鉄筆とビラ 「立高紛争」の記録 1969-1970 [編]都立立川高校「紛争」の記録を残す会

 ベトナム反戦運動や日米安保延長問題に日本が揺れていた1969年10月22日未明、都立立川高校は「教育秩序に総反乱を!」と要求する一部の生徒によってバリケード封鎖された。実行した先鋭的な生徒集団(バリ派)と、他の多くの生徒、そして教員らの間には、以後数カ月にわたる激しい紛争が続き、バリ派の主導者の退学処分と、生徒らの要望に基づく自由選択科目の新設という形で、年度末までに収束を迎えた。
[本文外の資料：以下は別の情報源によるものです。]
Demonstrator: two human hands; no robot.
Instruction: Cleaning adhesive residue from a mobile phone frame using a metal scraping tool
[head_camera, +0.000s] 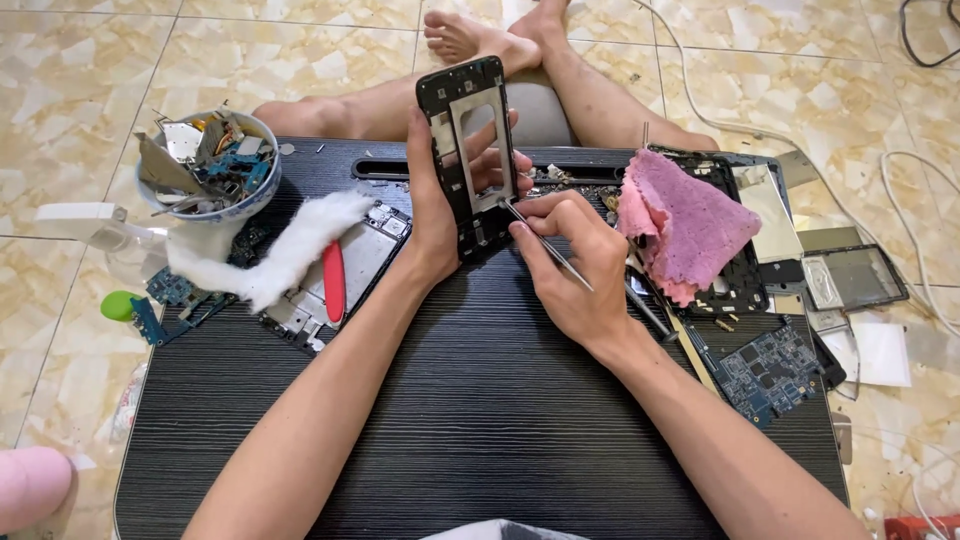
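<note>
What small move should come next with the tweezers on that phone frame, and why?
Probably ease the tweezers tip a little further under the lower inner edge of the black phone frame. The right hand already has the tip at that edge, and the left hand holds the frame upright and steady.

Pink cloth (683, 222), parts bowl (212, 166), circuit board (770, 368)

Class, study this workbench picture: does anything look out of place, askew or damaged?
Yes. A blue circuit board juts over the right edge of the black table, and another blue board overhangs its left edge. The phone frame in the left hand is gutted, with an open window where fingers show through.
</note>
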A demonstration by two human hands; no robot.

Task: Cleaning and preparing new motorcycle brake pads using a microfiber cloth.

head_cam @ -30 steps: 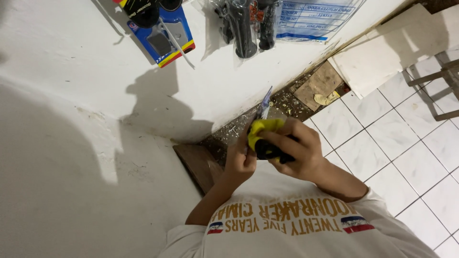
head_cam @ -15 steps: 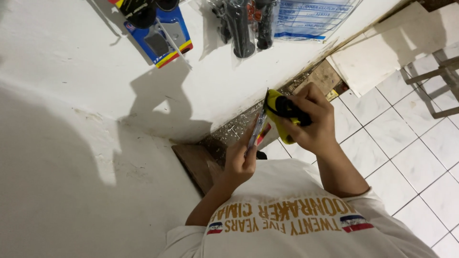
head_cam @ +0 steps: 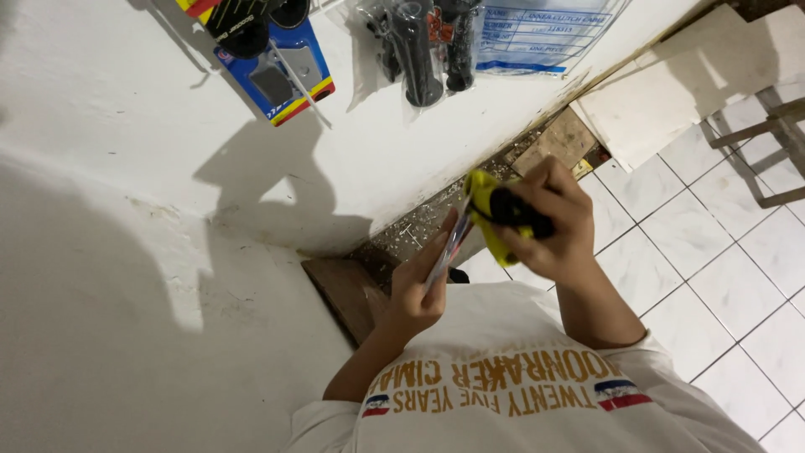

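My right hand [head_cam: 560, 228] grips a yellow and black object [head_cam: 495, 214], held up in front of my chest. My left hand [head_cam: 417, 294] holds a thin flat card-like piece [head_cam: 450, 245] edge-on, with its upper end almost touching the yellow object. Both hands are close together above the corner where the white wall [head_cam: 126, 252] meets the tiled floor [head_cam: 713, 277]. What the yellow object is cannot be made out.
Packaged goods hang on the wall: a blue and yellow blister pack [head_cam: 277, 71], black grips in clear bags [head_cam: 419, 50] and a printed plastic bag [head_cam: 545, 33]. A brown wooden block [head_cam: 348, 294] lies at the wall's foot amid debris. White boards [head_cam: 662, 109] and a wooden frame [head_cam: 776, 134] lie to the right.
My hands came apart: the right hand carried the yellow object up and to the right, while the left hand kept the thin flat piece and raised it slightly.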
 鉄筆で書かれた膨大なビラを主な資料とする、この紛争の克明な再現からは、当時の高校生らの、荒々しいが懸命でかつ幼さもある思考と感情が、むせ返るように伝わってくる。
 「自己否定」を突き付けるバリ派により打ちのめされながらも、署名や話し合いを通じて民主的に学校生活を立て直そうとする生徒らの様子が胸に迫る。
 現在の高校は大きく変容を遂げた。だからこそ、当事者自身がつづる戦後史の一幕は貴重である。